The Prescription Drug Pricing Reduction Act — sponsored by Grassley and his Democratic counterpart on the Senate Finance Committee, U.S. Sen. Ron Wyden — would impose a limit on out-of-pocket costs for millions of Medicare and Medicaid patients. Government analysts predict that would save taxpayers $85 billion and save beneficiaries $27 billion over 10 years.
The bill also mandates more transparency over the way drug manufacturers, insurance companies and pharmacy benefit managers set prices. More information for consumers would unleash the powerful market forces that are sorely missing in the health care industry.

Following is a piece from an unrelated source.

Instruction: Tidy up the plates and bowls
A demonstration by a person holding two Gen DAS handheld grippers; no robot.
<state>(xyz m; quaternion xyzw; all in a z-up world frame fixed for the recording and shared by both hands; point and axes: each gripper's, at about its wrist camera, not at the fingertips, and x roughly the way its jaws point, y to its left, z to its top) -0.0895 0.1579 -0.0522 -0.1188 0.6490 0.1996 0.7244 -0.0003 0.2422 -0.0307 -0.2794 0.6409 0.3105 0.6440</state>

Americans consistently rank health care costs among their top concerns in public opinion polls, and prescriptions make up a significant share of that spending. The Grassley-Wyden bill is the product of months of bipartisan discussions in the Senate, and we believe it’s a reasonable first step toward addressing an urgent problem.
Unfortunately, it seems all too likely that Washington, D.C. will do to this proposal what it usually does to significant legislation — squander the opportunity to rivaling factions of special interests and ideological purists.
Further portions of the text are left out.